Do you remember when you were first diagnosed with hepatitis C? Were you scared? Angry? Bewildered? Did you feel hopeless, like life as you knew it was forever changed? Perhaps you tried to ignore the situation, telling yourself that this was not a big deal.

I was diagnosed with hep C before the Internet was easy to use. This was a blessing since it saved me from diagnosing myself with every possible extrahepatic manifestation (diseases that are associated with hep C). As the years passed, the Internet did take over my life and my imagination. In time, I diagnosed myself with a lot of maladies that didn’t happen.

Eventually, I got a job working in liver disease at Stanford Medical Center. I saw what hepatitis C really did to people who weren’t as fortunate as me. That is what it took for me to stop imagining that minor things were going to become life-threatening.

  

Why am I telling you this? Well, mostly I am reminding myself to never forget what it was like to be scared about hepatitis C. If I forget what it was like, then I risk losing my compassion.

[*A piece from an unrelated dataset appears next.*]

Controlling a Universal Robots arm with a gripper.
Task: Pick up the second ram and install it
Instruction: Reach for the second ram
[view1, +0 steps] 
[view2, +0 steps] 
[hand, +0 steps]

In due course, I learned to let go of my fear, but it was a slow process. No one leaned on me and told me to “get over” my fear. They let me be afraid, and gently empowered me with information and courage.  I try to do the same for others.

So, if you are afraid because you were recently diagnosed or have concerns about hepatitis C treatment, that’s OK. These are normal reactions. In the long run, fear won’t serve you, and in time, it will diminish or vanish. For now, know that fear is part of the process. When you find your bravery, don’t forget what it felt like in the early days. Those that will come after you, afraid and looking for reassurance will need your compassion.